Pull each line with the string "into" from the entries.

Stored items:
════════════════
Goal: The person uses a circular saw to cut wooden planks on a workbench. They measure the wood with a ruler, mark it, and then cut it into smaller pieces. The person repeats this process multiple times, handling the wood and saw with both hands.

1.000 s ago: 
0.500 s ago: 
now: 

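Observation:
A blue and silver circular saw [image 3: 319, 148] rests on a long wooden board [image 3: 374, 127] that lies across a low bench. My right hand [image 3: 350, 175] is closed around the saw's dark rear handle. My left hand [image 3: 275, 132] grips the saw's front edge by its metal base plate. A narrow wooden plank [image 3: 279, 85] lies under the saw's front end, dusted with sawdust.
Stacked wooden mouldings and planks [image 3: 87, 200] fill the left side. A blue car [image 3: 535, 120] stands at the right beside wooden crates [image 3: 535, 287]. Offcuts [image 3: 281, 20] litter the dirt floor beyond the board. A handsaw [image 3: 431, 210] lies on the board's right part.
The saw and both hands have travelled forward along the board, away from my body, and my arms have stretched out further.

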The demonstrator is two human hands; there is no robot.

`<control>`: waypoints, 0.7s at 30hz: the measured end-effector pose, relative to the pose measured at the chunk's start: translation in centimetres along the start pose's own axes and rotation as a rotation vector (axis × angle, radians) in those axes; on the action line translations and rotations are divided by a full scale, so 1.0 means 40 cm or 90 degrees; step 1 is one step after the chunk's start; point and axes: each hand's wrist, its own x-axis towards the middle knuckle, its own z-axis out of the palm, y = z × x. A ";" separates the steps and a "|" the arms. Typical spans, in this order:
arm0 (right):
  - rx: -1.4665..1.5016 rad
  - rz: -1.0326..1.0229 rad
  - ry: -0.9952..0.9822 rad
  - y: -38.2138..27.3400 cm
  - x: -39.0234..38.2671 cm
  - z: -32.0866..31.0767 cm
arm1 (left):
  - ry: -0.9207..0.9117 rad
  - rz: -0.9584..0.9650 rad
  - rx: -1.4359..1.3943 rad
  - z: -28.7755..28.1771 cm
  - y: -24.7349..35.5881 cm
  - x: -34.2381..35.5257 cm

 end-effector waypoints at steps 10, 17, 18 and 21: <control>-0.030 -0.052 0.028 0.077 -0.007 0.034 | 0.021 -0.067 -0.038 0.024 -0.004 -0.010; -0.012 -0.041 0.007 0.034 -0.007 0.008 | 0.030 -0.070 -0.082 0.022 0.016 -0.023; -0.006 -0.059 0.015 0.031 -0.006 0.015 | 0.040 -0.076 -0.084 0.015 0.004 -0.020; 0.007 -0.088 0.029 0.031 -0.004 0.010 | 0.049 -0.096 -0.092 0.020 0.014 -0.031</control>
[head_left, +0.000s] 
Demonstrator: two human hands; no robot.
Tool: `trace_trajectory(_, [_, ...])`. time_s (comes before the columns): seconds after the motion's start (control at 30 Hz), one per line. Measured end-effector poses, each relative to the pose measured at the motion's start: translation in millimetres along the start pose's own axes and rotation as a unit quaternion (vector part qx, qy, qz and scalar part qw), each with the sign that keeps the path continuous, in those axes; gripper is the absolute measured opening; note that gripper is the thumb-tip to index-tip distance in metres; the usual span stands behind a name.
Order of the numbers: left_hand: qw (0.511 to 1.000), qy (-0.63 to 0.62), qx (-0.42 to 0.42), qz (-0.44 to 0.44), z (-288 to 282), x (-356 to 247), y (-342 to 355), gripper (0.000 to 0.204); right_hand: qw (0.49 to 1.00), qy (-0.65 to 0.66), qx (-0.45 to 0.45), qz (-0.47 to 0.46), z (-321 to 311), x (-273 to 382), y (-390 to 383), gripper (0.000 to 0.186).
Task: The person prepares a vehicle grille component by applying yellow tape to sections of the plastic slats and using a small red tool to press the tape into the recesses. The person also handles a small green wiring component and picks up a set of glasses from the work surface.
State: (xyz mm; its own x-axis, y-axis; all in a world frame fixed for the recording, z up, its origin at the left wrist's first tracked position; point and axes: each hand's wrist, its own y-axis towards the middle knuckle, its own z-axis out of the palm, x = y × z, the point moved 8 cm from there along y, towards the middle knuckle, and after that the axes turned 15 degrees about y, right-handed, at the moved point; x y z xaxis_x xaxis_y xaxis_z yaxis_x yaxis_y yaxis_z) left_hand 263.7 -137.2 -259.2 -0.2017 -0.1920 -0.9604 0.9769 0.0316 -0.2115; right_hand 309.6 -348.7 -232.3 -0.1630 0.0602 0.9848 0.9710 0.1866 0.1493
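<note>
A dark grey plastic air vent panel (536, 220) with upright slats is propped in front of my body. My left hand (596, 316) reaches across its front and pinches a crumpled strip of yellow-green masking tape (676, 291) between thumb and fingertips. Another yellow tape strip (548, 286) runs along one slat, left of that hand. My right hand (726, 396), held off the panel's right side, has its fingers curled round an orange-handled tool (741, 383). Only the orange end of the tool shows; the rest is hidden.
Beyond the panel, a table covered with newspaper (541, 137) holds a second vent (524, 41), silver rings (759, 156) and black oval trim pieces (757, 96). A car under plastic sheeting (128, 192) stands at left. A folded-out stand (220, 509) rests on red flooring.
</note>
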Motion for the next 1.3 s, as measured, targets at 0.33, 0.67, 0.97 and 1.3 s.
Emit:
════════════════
Task output:
Goal: The person uses a circular saw to cut wooden planks on a workbench. They measure the wood with a ruler, mark it, and then cut it into smaller pieces. The person repeats this process multiple times, handling the wood and saw with both hands.
Task: The person prepares a vehicle grille component by applying yellow tape to sections of the plastic slats and using a small red tool to press the tape into the recesses. The person also handles a small green wiring component and picks up a set of glasses from the work surface.

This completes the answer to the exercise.